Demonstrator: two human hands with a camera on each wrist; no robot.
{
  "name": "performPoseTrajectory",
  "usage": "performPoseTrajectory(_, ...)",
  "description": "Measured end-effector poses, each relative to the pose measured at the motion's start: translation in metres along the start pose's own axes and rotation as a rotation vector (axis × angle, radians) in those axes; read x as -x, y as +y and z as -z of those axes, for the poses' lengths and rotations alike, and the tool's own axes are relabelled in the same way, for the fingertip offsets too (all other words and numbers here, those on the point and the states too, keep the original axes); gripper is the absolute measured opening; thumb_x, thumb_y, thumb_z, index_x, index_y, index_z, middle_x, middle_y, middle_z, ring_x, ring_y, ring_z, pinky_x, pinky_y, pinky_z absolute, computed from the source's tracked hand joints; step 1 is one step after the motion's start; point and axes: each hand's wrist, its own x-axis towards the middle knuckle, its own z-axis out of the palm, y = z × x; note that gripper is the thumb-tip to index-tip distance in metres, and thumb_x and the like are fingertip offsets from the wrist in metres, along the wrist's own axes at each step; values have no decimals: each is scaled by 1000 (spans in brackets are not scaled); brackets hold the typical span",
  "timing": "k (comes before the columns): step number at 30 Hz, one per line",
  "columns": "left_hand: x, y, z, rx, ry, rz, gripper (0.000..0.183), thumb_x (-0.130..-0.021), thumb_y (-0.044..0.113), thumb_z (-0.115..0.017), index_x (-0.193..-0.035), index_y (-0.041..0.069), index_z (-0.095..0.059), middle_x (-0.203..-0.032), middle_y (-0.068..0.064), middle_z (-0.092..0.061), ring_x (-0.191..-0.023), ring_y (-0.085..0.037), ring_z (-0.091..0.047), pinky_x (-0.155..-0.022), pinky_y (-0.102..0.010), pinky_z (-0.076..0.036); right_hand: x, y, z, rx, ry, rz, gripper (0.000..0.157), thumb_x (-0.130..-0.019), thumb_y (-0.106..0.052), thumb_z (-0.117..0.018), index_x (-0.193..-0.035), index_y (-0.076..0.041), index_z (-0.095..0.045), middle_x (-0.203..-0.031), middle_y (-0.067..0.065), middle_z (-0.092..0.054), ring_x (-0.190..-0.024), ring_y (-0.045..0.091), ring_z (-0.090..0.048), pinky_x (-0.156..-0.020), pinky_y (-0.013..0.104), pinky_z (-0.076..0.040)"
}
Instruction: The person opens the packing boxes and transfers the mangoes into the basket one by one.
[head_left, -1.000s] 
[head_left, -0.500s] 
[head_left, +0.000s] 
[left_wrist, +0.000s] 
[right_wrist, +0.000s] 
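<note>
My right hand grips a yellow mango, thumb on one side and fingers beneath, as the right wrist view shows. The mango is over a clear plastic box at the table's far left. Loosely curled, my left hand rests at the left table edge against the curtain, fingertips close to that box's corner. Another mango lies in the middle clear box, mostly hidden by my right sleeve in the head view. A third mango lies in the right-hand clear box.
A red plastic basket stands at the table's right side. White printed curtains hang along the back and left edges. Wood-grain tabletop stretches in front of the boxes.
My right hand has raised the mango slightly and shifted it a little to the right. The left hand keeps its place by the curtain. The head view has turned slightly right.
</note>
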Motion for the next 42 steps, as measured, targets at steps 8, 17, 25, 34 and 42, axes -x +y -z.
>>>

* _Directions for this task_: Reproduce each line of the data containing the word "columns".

* _Result_:
  "timing": "k (comes before the columns): step number at 30 Hz, one per line",
  "columns": "left_hand: x, y, z, rx, ry, rz, gripper (0.000..0.183), thumb_x (-0.130..-0.021), thumb_y (-0.044..0.113), thumb_z (-0.115..0.017), index_x (-0.193..-0.035), index_y (-0.041..0.069), index_z (-0.095..0.059), middle_x (-0.203..-0.032), middle_y (-0.068..0.064), middle_z (-0.092..0.061), ring_x (-0.191..-0.023), ring_y (-0.085..0.037), ring_z (-0.091..0.047), pinky_x (-0.155..-0.022), pinky_y (-0.102..0.010), pinky_z (-0.076..0.036); right_hand: x, y, z, rx, ry, rz, gripper (0.000..0.157), thumb_x (-0.130..-0.019), thumb_y (-0.106..0.052), thumb_z (-0.117..0.018), index_x (-0.193..-0.035), index_y (-0.076..0.041), index_z (-0.095..0.045), middle_x (-0.203..-0.031), middle_y (-0.067..0.065), middle_z (-0.092..0.054), ring_x (-0.190..-0.024), ring_y (-0.045..0.091), ring_z (-0.090..0.048), pinky_x (-0.156..-0.020), pinky_y (-0.013..0.104), pinky_z (-0.076..0.040)"

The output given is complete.